CLIENT ALERT: Businesses should be aware of the impending commencement of reporting requirements under the federal Corporate Transparency Act (the “Act”) enacted in 2021. Under the Act, and as stated by the U.S. Department of the Treasury, the reporting obligations it imposes on companies regarding their beneficial owners will aid “efforts to make it harder for bad actors to hide or benefit from their ill-gotten gains through shell companies or other opaque ownership structures.”
In general, what is being reported, and to whom?
Companies covered under the Act must report certain information regarding their “beneficial owners” in reports filed with the U.S. Treasury Department’s Financial Crimes Enforcement Network by January 1, 2025. The beneficial owner information reported is aimed at identifying and preventing money launderers, fraudulent transactions, and financiers of illicit and terrorist activity hidden among the underlying owners of U.S. entities.

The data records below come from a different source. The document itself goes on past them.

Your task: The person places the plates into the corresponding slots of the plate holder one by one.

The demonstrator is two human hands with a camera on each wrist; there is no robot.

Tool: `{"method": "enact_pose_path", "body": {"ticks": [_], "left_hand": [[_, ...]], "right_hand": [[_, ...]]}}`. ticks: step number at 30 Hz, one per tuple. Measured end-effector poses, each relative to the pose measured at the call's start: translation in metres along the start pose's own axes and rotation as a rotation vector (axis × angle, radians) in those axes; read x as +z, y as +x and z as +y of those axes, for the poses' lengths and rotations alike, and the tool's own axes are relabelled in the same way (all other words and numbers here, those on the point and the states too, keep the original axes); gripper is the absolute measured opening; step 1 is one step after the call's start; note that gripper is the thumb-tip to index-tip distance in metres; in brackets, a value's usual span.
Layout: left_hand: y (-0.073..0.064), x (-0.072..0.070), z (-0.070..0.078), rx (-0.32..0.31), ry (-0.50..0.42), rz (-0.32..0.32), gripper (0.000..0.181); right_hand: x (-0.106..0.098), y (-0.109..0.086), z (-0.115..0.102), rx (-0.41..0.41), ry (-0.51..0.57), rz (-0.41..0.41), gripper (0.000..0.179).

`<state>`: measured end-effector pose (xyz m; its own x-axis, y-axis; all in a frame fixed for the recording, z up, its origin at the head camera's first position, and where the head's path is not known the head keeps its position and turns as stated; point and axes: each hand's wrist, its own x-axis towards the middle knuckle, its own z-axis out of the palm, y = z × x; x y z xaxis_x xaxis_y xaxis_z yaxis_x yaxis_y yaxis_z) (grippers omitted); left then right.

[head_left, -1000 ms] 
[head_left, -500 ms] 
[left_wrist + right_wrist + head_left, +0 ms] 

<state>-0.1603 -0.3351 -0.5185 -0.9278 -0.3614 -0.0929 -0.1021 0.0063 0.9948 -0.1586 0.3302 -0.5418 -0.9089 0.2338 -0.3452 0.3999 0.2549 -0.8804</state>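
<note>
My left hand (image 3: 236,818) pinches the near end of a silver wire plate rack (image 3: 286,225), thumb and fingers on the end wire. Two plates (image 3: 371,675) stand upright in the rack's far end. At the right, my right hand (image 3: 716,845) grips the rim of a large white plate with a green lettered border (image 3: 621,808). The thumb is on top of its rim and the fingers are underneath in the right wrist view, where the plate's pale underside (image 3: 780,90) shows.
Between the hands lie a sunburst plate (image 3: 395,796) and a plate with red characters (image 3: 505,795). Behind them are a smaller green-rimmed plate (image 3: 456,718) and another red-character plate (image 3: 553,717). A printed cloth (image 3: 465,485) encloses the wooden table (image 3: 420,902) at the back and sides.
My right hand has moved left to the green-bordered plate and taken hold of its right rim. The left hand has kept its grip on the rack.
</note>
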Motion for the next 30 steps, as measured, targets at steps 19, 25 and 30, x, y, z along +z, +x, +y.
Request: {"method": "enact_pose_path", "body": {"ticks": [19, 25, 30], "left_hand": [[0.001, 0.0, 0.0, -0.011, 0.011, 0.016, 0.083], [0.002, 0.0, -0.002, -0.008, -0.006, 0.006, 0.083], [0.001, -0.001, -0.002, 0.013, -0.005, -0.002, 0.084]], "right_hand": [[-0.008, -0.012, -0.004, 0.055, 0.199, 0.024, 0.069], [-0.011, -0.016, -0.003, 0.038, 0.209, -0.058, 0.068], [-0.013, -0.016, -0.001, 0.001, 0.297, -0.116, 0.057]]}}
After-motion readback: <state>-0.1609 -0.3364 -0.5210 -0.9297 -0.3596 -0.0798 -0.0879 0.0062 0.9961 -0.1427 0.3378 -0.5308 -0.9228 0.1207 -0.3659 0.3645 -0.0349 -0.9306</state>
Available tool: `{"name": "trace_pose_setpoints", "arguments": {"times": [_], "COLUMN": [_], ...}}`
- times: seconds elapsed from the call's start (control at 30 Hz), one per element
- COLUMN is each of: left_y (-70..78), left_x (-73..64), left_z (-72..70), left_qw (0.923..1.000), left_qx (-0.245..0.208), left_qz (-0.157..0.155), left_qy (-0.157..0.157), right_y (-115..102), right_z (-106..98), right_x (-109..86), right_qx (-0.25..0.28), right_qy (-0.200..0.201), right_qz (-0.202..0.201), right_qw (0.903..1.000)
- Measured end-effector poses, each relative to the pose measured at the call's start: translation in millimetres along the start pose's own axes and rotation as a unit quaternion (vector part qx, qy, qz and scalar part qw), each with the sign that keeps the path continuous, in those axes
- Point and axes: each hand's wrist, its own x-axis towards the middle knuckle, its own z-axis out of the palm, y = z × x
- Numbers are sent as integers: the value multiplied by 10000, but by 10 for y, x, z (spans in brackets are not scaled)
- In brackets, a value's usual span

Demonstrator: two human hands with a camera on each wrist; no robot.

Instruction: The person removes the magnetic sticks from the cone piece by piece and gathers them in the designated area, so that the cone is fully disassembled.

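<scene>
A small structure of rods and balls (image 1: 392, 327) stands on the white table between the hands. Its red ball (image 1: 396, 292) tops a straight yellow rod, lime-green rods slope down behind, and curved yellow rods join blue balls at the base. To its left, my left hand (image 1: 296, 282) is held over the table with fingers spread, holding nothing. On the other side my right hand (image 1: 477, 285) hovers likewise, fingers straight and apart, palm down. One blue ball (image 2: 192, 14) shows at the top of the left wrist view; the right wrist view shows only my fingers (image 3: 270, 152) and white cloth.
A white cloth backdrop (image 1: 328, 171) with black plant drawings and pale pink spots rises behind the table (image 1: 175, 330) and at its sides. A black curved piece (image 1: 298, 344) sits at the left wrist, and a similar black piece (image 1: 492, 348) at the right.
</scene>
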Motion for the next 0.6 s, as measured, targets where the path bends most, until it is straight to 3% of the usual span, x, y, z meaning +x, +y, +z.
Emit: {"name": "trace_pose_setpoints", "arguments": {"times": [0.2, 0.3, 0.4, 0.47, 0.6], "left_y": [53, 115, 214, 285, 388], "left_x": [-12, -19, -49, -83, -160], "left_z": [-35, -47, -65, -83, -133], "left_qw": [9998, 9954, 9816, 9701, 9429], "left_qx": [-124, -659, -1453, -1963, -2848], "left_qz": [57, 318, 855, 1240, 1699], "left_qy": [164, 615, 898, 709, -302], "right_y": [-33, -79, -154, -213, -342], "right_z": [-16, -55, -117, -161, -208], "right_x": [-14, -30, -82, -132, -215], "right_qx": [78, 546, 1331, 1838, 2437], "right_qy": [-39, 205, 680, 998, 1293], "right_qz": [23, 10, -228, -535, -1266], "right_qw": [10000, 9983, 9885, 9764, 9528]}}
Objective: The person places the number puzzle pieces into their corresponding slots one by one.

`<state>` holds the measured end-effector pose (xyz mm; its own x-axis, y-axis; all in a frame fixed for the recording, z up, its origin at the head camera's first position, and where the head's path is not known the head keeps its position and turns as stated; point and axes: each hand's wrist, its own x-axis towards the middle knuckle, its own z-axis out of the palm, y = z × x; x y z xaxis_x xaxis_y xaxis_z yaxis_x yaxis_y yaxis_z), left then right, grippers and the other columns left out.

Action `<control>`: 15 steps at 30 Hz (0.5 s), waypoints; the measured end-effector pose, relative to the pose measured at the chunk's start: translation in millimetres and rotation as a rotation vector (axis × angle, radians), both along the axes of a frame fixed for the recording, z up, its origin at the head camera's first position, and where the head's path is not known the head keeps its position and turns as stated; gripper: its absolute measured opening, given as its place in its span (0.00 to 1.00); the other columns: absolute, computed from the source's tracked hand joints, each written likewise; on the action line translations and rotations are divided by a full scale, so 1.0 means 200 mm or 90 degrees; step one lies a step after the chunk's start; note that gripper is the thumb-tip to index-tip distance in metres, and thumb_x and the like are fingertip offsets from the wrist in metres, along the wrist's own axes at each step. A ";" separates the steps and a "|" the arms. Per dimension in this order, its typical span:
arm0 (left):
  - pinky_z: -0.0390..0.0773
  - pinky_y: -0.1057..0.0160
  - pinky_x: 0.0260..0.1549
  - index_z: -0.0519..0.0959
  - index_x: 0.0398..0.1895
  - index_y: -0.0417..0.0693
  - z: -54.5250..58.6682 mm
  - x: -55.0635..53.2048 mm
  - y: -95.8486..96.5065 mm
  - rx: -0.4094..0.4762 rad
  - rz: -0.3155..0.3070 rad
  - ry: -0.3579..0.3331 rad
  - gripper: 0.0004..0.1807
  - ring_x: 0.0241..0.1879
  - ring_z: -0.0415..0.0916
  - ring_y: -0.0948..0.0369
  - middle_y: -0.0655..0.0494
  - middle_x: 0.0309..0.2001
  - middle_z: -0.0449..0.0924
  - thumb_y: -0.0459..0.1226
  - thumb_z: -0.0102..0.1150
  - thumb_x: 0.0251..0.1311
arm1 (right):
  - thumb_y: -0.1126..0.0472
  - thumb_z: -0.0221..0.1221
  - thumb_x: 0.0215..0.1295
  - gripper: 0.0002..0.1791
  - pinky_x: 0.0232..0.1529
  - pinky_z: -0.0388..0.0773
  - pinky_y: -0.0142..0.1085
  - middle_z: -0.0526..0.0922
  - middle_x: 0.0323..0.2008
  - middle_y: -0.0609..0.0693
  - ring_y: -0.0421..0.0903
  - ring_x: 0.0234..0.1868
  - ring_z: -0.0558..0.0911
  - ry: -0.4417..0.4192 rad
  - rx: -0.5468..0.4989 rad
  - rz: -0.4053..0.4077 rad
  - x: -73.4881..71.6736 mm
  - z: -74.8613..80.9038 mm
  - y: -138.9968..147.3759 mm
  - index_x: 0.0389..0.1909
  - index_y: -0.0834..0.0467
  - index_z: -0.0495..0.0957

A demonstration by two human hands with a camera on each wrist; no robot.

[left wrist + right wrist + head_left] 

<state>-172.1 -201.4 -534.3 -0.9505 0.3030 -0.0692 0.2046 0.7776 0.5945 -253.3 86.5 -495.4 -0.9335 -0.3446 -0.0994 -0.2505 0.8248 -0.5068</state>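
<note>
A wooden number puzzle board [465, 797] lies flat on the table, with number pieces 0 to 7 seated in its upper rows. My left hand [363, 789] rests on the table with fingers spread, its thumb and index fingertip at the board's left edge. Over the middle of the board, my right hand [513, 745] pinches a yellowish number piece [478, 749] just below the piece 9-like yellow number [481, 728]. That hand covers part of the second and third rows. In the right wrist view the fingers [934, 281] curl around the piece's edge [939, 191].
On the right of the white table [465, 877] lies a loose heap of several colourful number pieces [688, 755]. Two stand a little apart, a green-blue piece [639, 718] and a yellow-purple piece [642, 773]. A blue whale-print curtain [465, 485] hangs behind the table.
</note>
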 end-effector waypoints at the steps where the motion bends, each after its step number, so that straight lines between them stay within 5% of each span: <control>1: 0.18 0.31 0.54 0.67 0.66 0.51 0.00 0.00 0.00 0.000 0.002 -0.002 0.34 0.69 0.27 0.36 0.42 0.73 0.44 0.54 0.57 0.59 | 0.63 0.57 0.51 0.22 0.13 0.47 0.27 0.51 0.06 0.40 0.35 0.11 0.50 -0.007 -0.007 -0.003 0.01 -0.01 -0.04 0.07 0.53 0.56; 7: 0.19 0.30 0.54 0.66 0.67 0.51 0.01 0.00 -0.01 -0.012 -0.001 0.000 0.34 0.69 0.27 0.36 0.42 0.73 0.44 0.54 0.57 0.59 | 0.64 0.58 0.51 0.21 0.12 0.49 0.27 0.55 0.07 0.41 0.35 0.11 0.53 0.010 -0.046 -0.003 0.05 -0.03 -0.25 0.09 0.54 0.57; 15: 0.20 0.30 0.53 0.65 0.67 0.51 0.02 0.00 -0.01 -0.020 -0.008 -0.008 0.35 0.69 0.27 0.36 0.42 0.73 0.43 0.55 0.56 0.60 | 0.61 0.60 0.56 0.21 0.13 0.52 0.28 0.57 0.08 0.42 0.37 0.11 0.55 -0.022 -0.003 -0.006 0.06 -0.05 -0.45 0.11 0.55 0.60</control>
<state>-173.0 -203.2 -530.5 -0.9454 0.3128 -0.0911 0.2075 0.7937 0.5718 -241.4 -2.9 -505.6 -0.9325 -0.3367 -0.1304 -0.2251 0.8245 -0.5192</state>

Will my company need to report?
The Act covers all entity types, including corporations, limited liability companies and limited partnerships. More specifically, companies incorporated or formed in any U.S. state must report, unless they fit an exemption. Foreign companies registered to do business in the U.S. also must report.
Is an exemption available for my company?
Final rules exempt some twenty-three types of companies. These include publicly traded companies, tax-exempt entities and other nonprofit organizations, banks and credit unions, government authorities, investment companies and investment advisers, insurance companies, and certain large operating companies (having more than 20 U.S. employees, having filed tax returns in the most recent year with more than $5 million in gross receipts, and having physical offices within the U.S.). A complete list of these exempt entities can be found under the definition of “Reporting Company” in the Act at https://www.fincen.gov/sites/default/files/shared/Corporate_Transparency_Act.pdf.
Will my cap table be made public?
FinCEN is required to keep all BOI submitted by reporting companies confidential. However, disclosure to third parties may be permitted in certain authorized instances, such as to applicable law enforcement agencies and other government authorities, and in some cases to financial institutions.
What do you suggest we do to prepare?
If you believe that your company or any entities affiliated with your business may be a reporting company, you should begin to compile relevant information on the beneficial owners of your applicable entities. At Gennari Aronson , we look forward to assisting our clients with determinations about reporting status or available exemptions, and in identifying beneficial owners.